Second, USTR should not build policy on the deficit number. A deficit that narrows because importers declare lower unit values — while containers keep arriving and exports to China fall — is not balance; it is mismeasurement. Locking in a fixed-value “managed trade” arrangement atop a value series hollowed out by undervaluation would institutionalize the blind spot. The remedy is Clay’s: where unit values are eroding fastest, convert ad valorem rates to specific or compound duties pegged to physical quantity — as CPA has urged, and as the September 2025 Section 232 wood-products proclamation already contemplates. Extend it to steel, aluminum, and the consumer-goods lines where, as 9,360 tariff lines now testify, the taxpayer is choosing a value declaration to minimize their own tax liability.
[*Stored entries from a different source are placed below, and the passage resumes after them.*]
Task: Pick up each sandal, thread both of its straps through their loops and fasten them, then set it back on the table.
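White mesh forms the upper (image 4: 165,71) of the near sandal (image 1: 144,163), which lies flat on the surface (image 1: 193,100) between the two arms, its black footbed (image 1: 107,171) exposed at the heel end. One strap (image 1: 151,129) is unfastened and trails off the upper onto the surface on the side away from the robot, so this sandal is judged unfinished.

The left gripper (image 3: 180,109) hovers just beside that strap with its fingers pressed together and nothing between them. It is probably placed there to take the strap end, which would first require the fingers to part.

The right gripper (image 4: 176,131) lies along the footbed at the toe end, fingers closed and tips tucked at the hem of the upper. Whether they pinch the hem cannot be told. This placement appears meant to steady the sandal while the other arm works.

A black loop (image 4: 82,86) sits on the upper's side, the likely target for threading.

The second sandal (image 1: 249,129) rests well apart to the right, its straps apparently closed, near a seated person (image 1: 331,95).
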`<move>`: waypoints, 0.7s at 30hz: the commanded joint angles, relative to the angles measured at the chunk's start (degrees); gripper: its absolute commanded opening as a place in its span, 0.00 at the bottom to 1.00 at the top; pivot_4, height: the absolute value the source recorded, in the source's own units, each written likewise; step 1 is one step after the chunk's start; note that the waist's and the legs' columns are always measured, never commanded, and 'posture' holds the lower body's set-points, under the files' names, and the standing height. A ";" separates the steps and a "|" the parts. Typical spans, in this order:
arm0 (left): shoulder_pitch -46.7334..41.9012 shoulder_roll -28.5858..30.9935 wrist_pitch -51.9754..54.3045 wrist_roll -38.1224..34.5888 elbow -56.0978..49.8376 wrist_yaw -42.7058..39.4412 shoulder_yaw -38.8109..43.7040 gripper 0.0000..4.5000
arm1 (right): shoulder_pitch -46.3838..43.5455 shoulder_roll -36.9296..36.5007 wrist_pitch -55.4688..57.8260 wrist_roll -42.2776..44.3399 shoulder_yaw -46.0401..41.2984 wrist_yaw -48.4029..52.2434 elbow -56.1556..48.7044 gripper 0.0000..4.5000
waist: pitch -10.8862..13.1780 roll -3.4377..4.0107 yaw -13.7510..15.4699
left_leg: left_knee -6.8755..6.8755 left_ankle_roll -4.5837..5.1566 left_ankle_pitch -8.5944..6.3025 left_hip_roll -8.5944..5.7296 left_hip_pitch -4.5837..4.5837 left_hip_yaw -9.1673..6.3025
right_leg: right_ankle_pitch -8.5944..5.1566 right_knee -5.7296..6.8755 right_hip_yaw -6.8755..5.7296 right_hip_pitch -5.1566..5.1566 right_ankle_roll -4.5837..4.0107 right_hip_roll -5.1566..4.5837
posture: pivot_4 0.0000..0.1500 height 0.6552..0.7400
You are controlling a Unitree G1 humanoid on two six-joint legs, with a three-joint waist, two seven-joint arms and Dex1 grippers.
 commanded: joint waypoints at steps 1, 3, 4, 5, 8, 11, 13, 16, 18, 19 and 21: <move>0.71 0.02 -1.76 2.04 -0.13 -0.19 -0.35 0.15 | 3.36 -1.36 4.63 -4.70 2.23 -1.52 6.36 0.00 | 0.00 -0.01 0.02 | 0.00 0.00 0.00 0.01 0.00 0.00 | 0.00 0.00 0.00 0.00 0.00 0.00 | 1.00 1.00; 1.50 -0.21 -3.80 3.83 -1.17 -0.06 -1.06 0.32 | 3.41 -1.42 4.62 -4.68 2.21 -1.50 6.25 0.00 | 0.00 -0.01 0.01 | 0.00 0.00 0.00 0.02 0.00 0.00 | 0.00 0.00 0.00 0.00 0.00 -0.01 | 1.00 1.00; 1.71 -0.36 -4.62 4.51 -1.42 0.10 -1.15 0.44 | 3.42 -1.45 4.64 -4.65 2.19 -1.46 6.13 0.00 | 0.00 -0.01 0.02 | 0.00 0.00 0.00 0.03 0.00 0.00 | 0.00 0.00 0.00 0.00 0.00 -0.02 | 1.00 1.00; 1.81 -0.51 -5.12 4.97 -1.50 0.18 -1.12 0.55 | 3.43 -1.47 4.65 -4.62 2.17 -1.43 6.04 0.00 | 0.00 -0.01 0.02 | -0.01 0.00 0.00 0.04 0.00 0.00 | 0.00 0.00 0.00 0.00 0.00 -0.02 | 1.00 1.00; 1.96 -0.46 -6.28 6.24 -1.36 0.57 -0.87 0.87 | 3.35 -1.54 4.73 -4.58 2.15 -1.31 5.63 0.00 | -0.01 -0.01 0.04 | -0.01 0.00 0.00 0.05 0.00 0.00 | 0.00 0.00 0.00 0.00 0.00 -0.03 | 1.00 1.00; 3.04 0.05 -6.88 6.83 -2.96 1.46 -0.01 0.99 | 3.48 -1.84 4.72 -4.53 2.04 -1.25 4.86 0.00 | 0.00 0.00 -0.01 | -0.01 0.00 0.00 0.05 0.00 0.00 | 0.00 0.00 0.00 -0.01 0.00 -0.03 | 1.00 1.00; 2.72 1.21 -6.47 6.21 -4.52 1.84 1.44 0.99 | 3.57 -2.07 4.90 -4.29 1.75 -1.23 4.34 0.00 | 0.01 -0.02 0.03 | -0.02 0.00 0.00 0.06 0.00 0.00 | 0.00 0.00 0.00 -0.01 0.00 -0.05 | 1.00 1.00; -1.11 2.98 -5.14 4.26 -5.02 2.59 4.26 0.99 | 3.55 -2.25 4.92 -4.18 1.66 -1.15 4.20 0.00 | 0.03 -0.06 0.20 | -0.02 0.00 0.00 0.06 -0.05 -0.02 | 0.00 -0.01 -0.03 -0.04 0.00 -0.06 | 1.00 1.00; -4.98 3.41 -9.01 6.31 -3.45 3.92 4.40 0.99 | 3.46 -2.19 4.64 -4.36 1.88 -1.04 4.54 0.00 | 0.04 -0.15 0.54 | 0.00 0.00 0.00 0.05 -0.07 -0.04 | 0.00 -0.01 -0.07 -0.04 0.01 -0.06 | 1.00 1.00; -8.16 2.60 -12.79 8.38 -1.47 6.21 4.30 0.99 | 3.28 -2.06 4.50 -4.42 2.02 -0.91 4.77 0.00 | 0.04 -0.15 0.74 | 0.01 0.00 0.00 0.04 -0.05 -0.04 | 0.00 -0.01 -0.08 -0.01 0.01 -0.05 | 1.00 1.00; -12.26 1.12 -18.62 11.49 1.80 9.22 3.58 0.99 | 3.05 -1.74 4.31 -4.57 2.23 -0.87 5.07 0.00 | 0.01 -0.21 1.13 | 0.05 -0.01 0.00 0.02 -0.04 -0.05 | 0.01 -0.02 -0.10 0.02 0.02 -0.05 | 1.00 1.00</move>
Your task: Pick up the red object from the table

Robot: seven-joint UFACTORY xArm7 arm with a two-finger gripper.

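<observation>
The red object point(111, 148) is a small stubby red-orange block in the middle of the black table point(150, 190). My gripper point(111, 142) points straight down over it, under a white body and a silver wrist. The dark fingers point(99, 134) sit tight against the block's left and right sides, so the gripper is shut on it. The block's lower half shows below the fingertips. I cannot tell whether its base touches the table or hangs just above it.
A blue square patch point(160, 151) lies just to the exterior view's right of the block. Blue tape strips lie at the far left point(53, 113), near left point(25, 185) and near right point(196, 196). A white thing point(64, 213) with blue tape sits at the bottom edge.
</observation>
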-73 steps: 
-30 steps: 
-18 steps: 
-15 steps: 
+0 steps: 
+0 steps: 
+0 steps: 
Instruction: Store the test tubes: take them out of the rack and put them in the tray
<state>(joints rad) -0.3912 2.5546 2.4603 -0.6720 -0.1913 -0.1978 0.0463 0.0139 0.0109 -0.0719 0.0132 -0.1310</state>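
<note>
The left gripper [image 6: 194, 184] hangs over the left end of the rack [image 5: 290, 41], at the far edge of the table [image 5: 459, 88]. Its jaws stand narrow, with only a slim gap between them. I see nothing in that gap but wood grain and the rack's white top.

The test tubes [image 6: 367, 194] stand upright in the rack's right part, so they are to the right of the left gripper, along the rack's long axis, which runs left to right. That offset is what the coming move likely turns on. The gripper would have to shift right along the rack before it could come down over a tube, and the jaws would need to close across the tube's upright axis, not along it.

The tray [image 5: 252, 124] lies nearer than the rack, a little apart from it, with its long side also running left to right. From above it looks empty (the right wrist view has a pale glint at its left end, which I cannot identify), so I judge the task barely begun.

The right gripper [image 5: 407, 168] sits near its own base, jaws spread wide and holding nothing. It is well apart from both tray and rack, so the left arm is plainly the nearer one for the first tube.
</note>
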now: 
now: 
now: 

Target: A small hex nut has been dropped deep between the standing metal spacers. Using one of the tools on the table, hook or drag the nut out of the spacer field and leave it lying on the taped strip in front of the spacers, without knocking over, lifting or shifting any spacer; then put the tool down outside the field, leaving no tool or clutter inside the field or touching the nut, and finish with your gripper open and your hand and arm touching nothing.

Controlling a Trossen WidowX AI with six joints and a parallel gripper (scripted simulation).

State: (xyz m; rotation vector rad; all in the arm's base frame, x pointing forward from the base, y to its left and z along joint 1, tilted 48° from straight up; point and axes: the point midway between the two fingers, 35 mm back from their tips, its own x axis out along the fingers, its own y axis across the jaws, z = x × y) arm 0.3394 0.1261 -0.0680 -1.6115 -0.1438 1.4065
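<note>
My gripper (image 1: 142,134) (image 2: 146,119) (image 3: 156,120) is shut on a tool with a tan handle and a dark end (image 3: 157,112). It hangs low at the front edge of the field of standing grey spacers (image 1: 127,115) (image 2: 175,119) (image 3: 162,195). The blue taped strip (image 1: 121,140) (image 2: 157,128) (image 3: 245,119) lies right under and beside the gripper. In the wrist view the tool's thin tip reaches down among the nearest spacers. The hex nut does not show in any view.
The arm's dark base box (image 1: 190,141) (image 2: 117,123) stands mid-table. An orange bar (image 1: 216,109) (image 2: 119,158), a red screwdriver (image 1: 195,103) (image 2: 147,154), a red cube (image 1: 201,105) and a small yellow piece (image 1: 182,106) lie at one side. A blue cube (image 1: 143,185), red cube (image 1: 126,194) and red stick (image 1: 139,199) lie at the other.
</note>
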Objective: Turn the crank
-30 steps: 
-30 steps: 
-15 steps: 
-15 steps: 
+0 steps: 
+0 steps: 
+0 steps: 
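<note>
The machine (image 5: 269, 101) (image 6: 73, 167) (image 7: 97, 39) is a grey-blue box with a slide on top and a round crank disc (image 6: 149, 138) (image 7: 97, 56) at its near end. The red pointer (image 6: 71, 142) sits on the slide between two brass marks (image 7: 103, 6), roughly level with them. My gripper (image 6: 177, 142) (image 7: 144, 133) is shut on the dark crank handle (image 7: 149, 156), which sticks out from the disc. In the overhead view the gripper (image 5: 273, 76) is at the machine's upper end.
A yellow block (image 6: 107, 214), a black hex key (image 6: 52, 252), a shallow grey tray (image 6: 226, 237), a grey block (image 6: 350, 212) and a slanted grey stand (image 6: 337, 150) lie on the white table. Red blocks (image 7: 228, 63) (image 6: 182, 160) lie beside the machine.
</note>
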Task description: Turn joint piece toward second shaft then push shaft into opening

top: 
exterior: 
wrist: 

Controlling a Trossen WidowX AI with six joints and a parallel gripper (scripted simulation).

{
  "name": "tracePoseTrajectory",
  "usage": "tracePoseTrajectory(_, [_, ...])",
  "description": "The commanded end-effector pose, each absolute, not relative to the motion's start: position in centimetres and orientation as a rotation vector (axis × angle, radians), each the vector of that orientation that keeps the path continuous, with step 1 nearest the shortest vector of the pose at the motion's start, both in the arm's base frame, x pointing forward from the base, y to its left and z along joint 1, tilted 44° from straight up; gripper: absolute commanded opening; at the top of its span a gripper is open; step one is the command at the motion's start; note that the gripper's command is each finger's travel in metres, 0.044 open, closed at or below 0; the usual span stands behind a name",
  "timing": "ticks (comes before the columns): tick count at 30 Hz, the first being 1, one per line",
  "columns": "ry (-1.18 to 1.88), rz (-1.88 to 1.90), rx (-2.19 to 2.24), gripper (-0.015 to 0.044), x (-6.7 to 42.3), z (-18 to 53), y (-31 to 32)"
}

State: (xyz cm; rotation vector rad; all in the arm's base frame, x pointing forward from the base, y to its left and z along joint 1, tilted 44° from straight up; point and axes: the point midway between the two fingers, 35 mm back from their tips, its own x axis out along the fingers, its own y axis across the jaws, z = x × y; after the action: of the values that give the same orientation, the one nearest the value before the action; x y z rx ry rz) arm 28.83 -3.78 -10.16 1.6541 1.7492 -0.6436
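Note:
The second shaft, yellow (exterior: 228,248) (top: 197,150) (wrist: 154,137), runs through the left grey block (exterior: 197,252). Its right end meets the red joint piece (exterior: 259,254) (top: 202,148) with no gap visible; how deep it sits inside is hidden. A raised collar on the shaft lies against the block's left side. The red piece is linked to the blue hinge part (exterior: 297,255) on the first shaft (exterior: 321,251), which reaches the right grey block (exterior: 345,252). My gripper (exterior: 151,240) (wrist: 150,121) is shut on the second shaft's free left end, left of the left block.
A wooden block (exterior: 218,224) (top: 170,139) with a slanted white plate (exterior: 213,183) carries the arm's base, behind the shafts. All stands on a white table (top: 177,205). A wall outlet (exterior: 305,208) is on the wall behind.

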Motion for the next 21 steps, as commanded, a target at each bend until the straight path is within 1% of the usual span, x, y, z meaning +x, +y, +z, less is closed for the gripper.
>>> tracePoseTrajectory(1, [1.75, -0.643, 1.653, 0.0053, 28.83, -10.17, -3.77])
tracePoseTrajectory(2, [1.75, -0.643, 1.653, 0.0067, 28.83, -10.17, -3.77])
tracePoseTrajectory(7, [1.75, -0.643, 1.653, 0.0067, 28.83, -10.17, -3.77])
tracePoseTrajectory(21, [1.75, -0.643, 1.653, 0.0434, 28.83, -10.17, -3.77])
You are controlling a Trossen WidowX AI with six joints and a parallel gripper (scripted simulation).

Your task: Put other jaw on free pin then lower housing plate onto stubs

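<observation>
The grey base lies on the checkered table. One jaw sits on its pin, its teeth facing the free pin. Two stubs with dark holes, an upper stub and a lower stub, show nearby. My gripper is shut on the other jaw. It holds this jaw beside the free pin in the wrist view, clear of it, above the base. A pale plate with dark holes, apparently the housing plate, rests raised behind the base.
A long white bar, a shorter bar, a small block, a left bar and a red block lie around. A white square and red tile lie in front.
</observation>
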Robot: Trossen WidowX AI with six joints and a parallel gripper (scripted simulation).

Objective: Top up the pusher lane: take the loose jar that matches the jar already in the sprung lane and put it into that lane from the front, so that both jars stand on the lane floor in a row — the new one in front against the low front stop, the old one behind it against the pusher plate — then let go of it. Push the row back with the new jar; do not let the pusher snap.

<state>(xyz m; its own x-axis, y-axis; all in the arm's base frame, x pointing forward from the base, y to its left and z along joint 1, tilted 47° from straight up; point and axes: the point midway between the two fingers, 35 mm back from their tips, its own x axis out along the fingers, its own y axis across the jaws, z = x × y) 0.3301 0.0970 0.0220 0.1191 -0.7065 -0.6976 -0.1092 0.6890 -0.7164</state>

Based on U.S. Census Bureau trade data (country code 5700 — China), retrieved June 2026. Deficit figures use general imports and total exports; the line-level comparison uses imports for consumption (the duty-paying entries), covering the 9,360 HTS-10 lines reporting both customs value and Quantity 1 in March 2025 and March 2026 (~92% of China import value); April covers 9,143 lines (~90%). Quantity change is value-weighted (Laspeyres); unit-value change is the implied Paasche price relative.